Performance Restriction

In order for the Restricted Stock to vest, the Compensation Committee of the Board of Directors of the Company (the “Committee”) must determine that the Company has achieved 8.5% or greater Title Operating Margin (as defined below) in at least two calendar quarters of any of the next five calendar quarters starting October 1, 2015 (the “Performance Restriction”).
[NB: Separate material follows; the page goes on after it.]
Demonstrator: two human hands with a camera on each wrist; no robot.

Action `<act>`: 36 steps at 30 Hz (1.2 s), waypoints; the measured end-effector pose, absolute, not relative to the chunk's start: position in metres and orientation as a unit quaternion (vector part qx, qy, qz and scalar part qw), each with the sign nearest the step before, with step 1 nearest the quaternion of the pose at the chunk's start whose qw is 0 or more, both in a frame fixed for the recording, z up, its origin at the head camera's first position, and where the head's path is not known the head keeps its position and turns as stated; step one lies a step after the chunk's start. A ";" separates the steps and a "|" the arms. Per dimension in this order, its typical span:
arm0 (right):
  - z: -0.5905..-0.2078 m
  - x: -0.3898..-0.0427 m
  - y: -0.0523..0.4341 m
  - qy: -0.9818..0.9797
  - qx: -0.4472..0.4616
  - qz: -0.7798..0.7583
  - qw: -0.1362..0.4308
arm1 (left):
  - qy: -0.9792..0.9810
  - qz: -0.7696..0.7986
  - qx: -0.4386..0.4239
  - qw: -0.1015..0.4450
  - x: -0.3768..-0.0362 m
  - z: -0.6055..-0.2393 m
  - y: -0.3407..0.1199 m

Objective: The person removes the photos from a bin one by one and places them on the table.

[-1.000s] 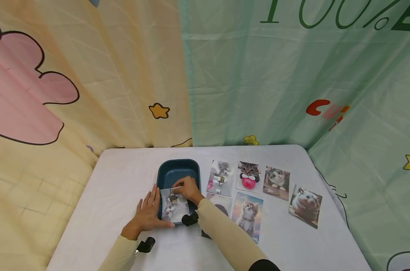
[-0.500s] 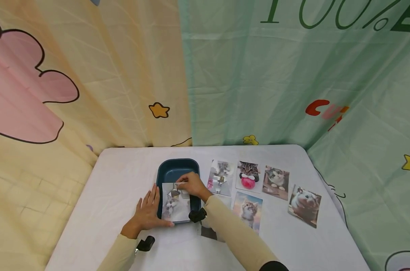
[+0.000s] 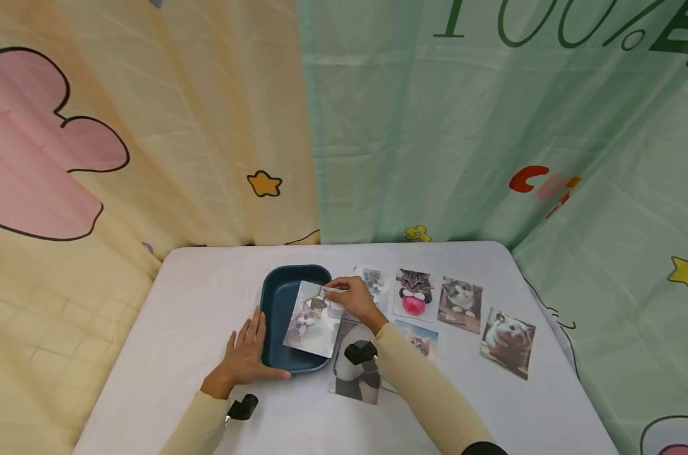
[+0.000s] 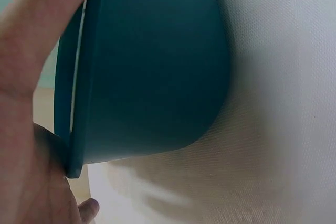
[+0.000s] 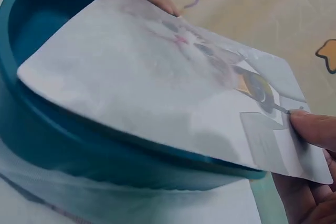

The five calendar quarters starting October 1, 2015 and ending December 31, 2016 are referred to as the “Measurement Period.” “Title Operating Margin” shall mean the Title Pre-Tax Margin as used for the annual bonus plan.  Calculation of Title Operating Margin will exclude claim loss reserve adjustments (positive or negative) for prior period loss development, extraordinary events or accounting adjustments, acquisitions, divestitures, major restructuring charges, and non-budgeted discontinued operations. The Committee will evaluate whether the Title Operating Margin has been achieved following the completion of each calendar quarter during the Measurement Period. 

Time-Based Restrictions

	
		
	Anniversary Date
	% of Restricted Stock 

	First (1st) anniversary of the Effective Date of Grant
	33.33%

	Second (2nd) anniversary of the Effective Date of Grant
	33.33%

	Third (3rd) anniversary of the Effective Date of Grant
	33.34%

Vesting

If the Performance Restriction has been achieved as of an Anniversary Date, the percentage of the Restricted Stock indicated next to such Anniversary Date shall vest on such indicated Anniversary Date (such three year vesting schedule referred to as the “Time-Based Restrictions”). If the Performance Restriction is not achieved during the Measurement Period, none of the Restricted Stock granted hereunder shall vest and, for no consideration, will be automatically forfeited to the Company.